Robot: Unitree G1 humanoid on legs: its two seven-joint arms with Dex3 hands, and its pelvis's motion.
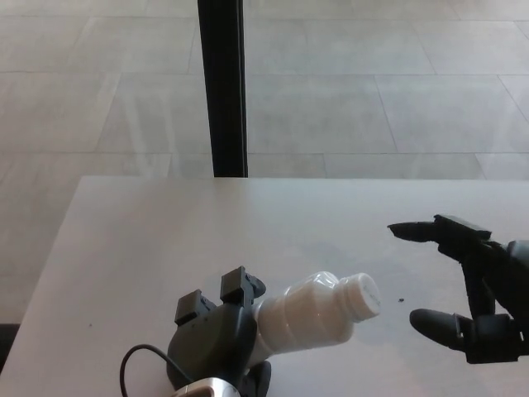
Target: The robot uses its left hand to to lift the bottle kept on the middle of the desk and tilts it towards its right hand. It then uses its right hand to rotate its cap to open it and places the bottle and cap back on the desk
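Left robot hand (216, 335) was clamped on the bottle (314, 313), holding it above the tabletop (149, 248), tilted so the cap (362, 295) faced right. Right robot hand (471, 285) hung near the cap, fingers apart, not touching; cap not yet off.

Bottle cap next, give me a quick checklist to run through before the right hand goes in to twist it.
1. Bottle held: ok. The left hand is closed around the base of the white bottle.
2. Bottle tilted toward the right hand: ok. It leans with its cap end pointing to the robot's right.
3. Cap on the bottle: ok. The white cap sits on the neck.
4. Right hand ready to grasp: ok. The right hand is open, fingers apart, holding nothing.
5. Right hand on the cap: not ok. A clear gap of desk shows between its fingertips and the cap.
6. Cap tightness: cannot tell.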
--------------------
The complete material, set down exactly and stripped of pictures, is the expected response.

Robot: Unitree G1 humanoid on legs: its two seven-joint arms with Dex3 hands, and its pelvis's motion.
Target: The robot uses its left hand to to lift the bottle kept on the middle of the desk and tilts it towards its right hand. It then uses its right hand to rotate its cap to open it and places the bottle and cap back on the desk
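Left robot hand (216, 335) was clamped on the bottle (314, 313), holding it above the tabletop (149, 248), tilted so the cap (362, 295) faced right. Right robot hand (471, 285) hung near the cap, fingers apart, not touching; cap not yet off.

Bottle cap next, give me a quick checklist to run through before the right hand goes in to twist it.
1. Bottle held: ok. The left hand is closed around the base of the white bottle.
2. Bottle tilted toward the right hand: ok. It leans with its cap end pointing to the robot's right.
3. Cap on the bottle: ok. The white cap sits on the neck.
4. Right hand ready to grasp: ok. The right hand is open, fingers apart, holding nothing.
5. Right hand on the cap: not ok. A clear gap of desk shows between its fingertips and the cap.
6. Cap tightness: cannot tell.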

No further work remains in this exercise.